На лице Марины возникло выражение возмущения, ибо медсестры не давали спуску раненым во все века. Нелюдов уже приготовился получить нагоняй, но этого не произошло, и она лишь погрозила ему пальцем: предупреждающе и по-женски серьезно.
Но дела амурные не могли занимать Нелюдова долго, потому что вскоре германцы возобновили атаку, и он снова отстреливался, громко ругаясь всякий раз, когда пулеметные очереди слишком уж сильно прижимали его к земле. Перевязанная (не Мариной) рука разболелась и «стреляла» всякий раз, когда он передергивал затвор, так что вскоре он уже не мог делать этого без стона. Правда стона этого все равно не было слышно из-за стрельбы и пулеметного треска. Но когда, наконец, наступило затишье, Нелюдов почувствовал такую радость, словно на него снизошла благодать. Перекатившись на спину, он закрыл глаза, а когда встревоженный Федор спросил у него, жив ли он – нашел в себе силы лишь кивнуть в ответ.

8
После короткой передышки они опять попробовали прорваться, но германец стоял крепко, отбросив их на прежние позиции. Это упорство казалось странным повидавшим войну солдатам, ибо рациональные немцы редко сражались с таким ожесточением, не преследуя этим какой-нибудь явной выгоды. Поэтому навязанная отступавшему отряду серия кровопролитных сражений казалась непонятной всем, успевшим познакомиться с повадками противника, «долгожителям войны».
Тем не менее, кольцо вокруг них было плотным, и высланные Бубновым отряды разведчиков, нарвавшись на серьезные кордоны, вернулись с неутешительной вестью. Сам же «благородие» старался сохранять спокойствие, появляясь перед солдатами в своем неизменном пенсне, делавшим его похожим на озабоченного научной проблемой университетского профессора.
«Надо же, - тоже Бубнов!» - подумал Нелюдов, когда полковник прошел мимо него, осматривая наспех вырытые окопы. Конечно, это было простое совпадение, но совпадение столь приятное, что Нелюдов долго еще наблюдал за ним, отмечая и сходства с героем одного из своих рассказов и разительные отличия. Но вскоре это занятие ему надоело, и он задремал, чему весьма способствовал недавний обед, неизвестно как изготовленный в этот страшный день ушлыми полковыми поварами.

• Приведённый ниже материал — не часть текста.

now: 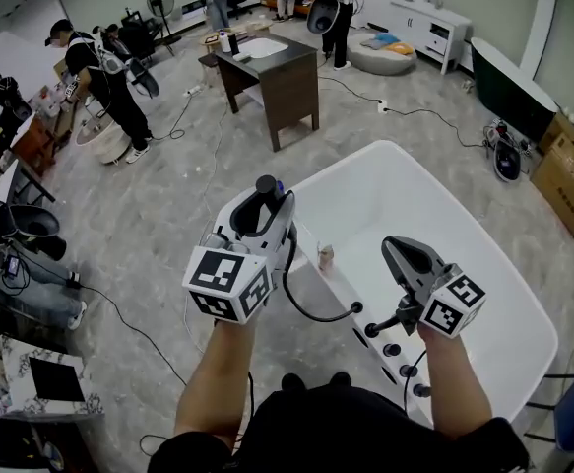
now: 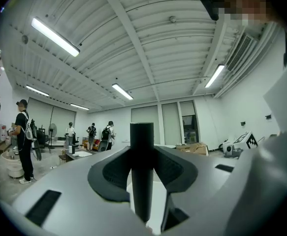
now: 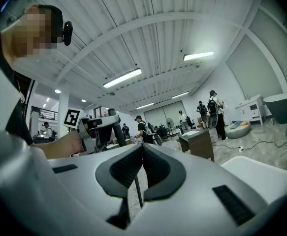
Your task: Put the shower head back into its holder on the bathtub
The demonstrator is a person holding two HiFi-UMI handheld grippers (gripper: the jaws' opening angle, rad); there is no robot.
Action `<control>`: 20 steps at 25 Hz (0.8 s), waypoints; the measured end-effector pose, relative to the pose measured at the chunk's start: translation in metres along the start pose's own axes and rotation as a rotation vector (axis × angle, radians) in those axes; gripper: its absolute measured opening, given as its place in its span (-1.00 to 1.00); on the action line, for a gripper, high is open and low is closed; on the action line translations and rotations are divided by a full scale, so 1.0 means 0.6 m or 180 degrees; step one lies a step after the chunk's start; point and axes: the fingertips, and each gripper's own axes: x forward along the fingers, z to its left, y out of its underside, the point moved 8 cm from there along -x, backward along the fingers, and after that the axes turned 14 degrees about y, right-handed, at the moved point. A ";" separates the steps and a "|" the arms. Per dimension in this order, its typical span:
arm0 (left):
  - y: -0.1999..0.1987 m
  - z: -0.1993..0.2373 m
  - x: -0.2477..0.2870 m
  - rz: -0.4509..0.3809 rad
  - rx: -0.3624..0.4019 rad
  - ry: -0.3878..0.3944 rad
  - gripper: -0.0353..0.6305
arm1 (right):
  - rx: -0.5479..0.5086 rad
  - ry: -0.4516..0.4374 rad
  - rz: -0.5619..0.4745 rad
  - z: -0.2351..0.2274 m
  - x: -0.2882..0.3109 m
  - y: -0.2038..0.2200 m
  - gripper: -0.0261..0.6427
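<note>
My left gripper [image 1: 268, 208] is shut on the black handle of the shower head [image 1: 265, 189], held upright over the left rim of the white bathtub [image 1: 444, 205]. In the left gripper view the handle [image 2: 142, 151] stands between the pads [image 2: 114, 173]. Its black hose [image 1: 311, 313] curves down to the tub deck, where black taps and fittings [image 1: 388, 341] sit in a row. My right gripper [image 1: 401, 251] hovers above those fittings, jaws together and empty [image 3: 142, 149]. The right gripper view also shows the left gripper [image 3: 98, 128] with the handle.
A small bottle [image 1: 325, 256] stands on the tub's left rim. A dark desk [image 1: 279, 75] stands beyond the tub, with several people around it and at the far left. Cardboard boxes [image 1: 568, 170] and a dark tub [image 1: 511, 89] are at the right. Cables cross the floor.
</note>
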 end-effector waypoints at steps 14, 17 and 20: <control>-0.060 -0.090 0.122 -0.0139 0.0105 0.0759 -0.44 | -0.0013 0.0160 0.0203 -0.025 -0.056 0.046 -0.71; -0.069 -0.102 0.150 -0.0158 0.0109 0.0956 -0.44 | -0.0006 0.0267 0.0180 -0.029 -0.065 0.045 -0.68; -0.084 -0.108 0.179 -0.0198 0.0138 0.1120 -0.44 | -0.0016 0.0384 0.0120 -0.042 -0.074 0.036 -0.68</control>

Нелюдову снилась душная летняя степь, сливавшаяся где-то вдали с молочно-белым небом. Слепившее солнце мешало ему смотреть, но он знал, что где-то там, на границе этих стихий, находится его дом и все, что ему было дорого. Там была его настоящая жизнь, там были договора и издательства, утренние пробки и блаженный вечерний отдых. Там была та, что прошла через великую войну и советское лихолетье для того, чтобы повстречать его и полюбить. И, зная это, Нелюдов шел вперед, облизывая высохшие от зноя губы, и сердце его наполнялось верой, потому, что более в нем ничего не осталось.
- Нелюдов! – услыхал он голос откуда-то из небесной тверди, что не оставляла его в покое даже здесь, среди грез.

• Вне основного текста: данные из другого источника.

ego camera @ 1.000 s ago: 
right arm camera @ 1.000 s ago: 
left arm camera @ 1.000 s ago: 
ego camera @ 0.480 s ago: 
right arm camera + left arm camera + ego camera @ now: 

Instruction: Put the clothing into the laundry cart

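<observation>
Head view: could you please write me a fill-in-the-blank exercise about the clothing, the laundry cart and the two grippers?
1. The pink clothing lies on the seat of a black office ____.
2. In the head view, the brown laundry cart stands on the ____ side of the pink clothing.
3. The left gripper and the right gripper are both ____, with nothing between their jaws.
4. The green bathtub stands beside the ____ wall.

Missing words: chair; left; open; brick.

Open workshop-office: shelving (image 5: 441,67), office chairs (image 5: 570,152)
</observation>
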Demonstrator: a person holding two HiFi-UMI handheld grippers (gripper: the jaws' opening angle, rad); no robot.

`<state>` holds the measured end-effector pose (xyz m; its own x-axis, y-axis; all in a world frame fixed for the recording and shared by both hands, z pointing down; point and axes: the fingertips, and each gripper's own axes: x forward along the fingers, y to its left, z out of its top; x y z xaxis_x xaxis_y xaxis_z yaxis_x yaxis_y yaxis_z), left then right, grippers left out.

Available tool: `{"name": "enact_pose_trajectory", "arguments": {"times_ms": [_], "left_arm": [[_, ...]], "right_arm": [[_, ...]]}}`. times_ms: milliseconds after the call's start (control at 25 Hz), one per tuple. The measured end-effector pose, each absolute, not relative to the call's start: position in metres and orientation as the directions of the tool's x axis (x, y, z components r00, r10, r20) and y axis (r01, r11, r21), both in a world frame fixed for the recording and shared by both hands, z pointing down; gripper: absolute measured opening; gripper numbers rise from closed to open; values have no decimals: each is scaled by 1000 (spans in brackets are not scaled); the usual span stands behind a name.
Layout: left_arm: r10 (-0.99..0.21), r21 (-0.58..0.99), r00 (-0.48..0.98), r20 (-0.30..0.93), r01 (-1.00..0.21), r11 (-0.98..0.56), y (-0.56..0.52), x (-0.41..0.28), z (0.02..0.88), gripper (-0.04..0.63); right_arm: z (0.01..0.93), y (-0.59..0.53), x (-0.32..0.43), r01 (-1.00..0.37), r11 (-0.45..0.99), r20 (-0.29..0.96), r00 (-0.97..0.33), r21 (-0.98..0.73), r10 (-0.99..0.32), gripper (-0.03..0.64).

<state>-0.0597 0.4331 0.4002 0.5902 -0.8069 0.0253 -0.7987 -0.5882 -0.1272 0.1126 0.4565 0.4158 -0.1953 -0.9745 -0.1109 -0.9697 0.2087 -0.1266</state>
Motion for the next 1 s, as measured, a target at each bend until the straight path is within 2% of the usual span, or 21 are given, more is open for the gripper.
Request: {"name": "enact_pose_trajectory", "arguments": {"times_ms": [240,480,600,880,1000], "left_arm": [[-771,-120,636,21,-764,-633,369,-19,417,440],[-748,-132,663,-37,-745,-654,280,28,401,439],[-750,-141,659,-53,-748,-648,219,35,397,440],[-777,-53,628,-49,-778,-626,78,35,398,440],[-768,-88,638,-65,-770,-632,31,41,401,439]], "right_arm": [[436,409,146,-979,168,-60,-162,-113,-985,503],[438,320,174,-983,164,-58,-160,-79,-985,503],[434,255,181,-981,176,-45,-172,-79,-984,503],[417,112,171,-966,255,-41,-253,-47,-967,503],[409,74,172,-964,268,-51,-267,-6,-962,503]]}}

- Проснись, Антоша! Тебя к командиру! – «Небесный» голос быстро обрел живые, человеческие нотки, в которых проснувшийся Нелюдов узнал голос Федора.
- Что…, меня?
- Тебя, конечно…, соснул он, маленько, браток! – сказал Федор вестовому – совсем еще молоденькому парнишке, недовольному возникшей проволочкой.
Внезапно оборванный сон был настолько реален, что некоторое время Нелюдов непонимающе смотрел на него.

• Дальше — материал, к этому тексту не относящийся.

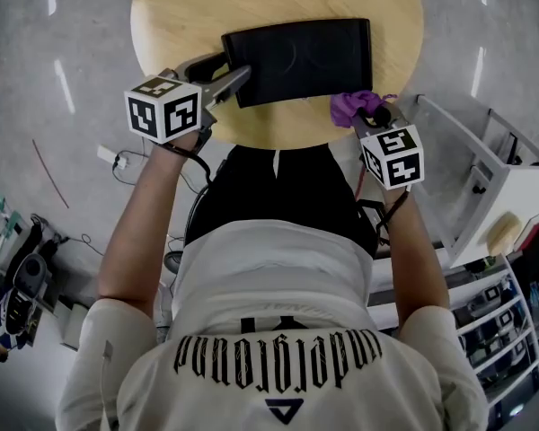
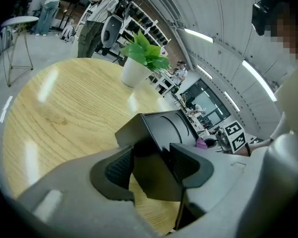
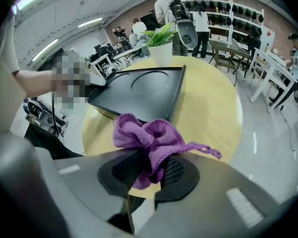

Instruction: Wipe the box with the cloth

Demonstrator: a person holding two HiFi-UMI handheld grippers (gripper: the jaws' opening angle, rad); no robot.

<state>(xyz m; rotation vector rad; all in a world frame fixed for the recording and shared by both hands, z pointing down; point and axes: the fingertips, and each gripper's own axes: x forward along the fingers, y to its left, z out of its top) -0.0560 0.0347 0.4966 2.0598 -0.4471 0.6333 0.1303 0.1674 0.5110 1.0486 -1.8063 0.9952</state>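
Round wooden table (image 1: 175,25), busy workshop behind | black box (image 1: 301,57) lies flat mid-table; looks stiff, light, slick | left gripper (image 2: 151,168) clamps its near-left corner, a sound hold | right gripper (image 3: 150,171) pinches limp purple cloth (image 3: 151,135) near the box's near-right corner

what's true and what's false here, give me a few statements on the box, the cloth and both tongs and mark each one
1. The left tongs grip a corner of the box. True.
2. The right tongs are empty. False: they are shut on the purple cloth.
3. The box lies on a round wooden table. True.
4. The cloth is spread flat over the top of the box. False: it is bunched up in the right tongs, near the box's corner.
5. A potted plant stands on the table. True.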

- Давай поскорей! – поторопил его вестовой.
- Подожди, браток! Видишь – ранило его, сомлел немного…, вступился за товарища Федор.
- А мы здесь не на пряники приглашены! – отрезал тот, и юношеское лицо его вдруг приняло по-взрослому суровое выражение.
- Ты смотри, какой! Ажный енерал! Тебя как звать-то?
- Жорка… Жуков, - немного смягчившись, ответил тот.
- Ну что, - готов, что ли? Тогда идем. Велено доставить лично к их высокоблагородию!
- Да, я готов, - сказал Нелюдов, стараясь не думать о разболевшейся руке.
- Ну, прощай, енерал! – весело сказал Федор, не подозревая, насколько принизил звание будущего маршала Победы.

9
- Ваше высокоблагородие! Рядовой Нелюдов…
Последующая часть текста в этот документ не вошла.